"La Terre plate. Généalogie d'une idée fausse." par Violaine Giacomotto-Charra et Sylvie Nony, Folio Histoire / Les Belles Lettres, 2021.
Écrit par ue historienne et une physicienne, il ne parle absolument des fadas platistes d'aujourd'hui. Mais il s'attache à démonter, décortiquer et comprendre un mythe fortement enraciné dans notre société actuelle : "Au Moyen-Âge, on pensait que la Terre était plate". Ce qui est totalement, absolument, rigoureusement … faux !
Les deux autrices analysent cette légende très finement et l'ouvrage est très documenté et source. C'est vraiment passionnant.
En gros, ce mythe a été littéralement monté de toute pièces à partir de la du 1èème siècle, mais surtout développé au 19ème siècle, essentiellement pour des raisons idéologiques visant à dénigrer et caricaturer le Moyen-Âge. Mais il est remarquable qu'il perdure aujourd'hui, y compris dans l'enseignement actuel.
Quelques éléments notables :
- On sait que la Terre est sphérique depuis Pythagore puis Platon (malgré son nom ). Et le savoir en question (mis à part sans doute des points mathématiques techniques, revenus plus tard grâce aux astronomes arabes) ne s'est absolument pas perdu après l'antiquité.
- Il est fou de constater que beaucoup de gens pensent que Galilée a démontré (et été condamné pour cela) que la Terre était sphérique. Pourtant la question ne faisait absolument pas débat à son époque (ni au cours des 2000 ans précédents) ! La question concernant Galilée était la place et le mouvement de la Terre.
- Le 19ème et le 20ème siècle ont voulu faire de Christophe Colomb un héros de la modernité ayant démontré par son exploration la rotondité de la Terre. Or, si non seulement lui-même n'en n'a jamais douté, ce n'est pas non plus le cas des religieux (la commission Talavera) qui l'a "cuisiné" lors de sa demande de financement à l'Espagne. La question portait sur la longueur de la circonférence Terrestre, afin de déterminer si le voyage était ou non réalisable. Colomb a d'ailleurs délibérément truqué les données et menti à ses équipages pour faire croire que le voyage serait plus court.
- L'Église ne prêchait pas du tout une Terre plate (à part quelques marginaux inconnus à leur époque mais dont les textes ont été exhumés très tard), au contraire. L'idée de la forme sphérique parfaite, donc divine, trônant aux centre de la Création, lui allait parfaitement.

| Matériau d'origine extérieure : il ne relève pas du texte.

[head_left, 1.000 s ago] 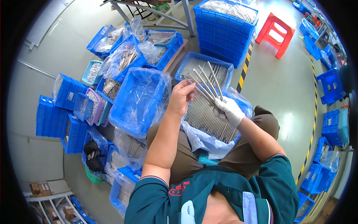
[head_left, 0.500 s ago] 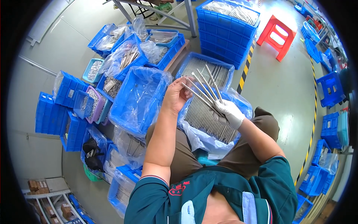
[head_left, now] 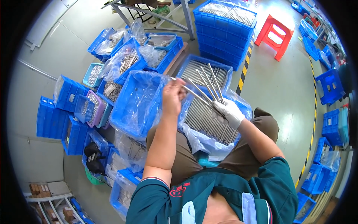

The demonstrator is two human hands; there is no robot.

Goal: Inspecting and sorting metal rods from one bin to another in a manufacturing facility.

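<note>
Between my two hands, a fan of long metal rods (head_left: 203,91) spread upward. My gloved right hand (head_left: 230,112) clenched their lower ends, while the bare fingers (head_left: 179,89) of my left hand (head_left: 172,98) pinched one rod near its tip. Below them sat a plastic-lined blue crate of rods (head_left: 209,119) on my lap, beside an empty lined crate (head_left: 136,104).

A grey floor (head_left: 283,86) with a yellow-black stripe (head_left: 244,69) holds stacked blue crates (head_left: 223,37), a red stool (head_left: 278,35) and a metal table frame (head_left: 149,15) (top left).
</note>
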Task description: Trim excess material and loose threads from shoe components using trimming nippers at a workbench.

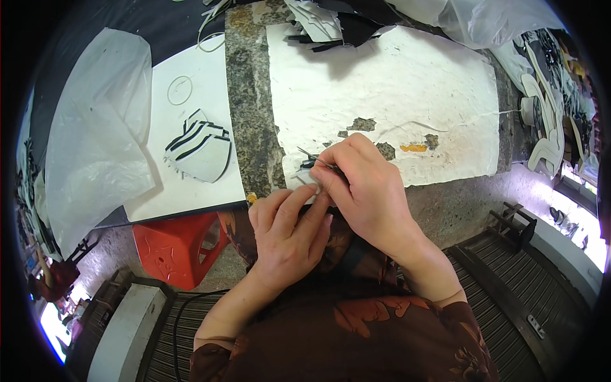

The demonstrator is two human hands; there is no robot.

- Le débat religieux portait généralement sur le présence de vie, ou non, aux antipodes qui apparaissaient trop lointaines pour que les descendants d'Adam aient pu y arriver …
Et j'aime beaucoup ces éléments de conclusion :
Comme toujours : vive la culture scientifique !Comment modifier des habitudes d'enseignement qui perdurent souvent oralement alors même que les manuels commencent (un peu) à se mettre à jour (avec un retard de près de 2 000 ans, donc...) ? Sans doute en élevant le niveau de culture scientifique de tous, et en associant en particulier cette culture à l'apprentissage des sciences elles-mêmes. Nous voudrions plaider ici pour l'histoire des sciences, une discipline difficile, qui nécessite une double approche, à la fois scientifique et historique.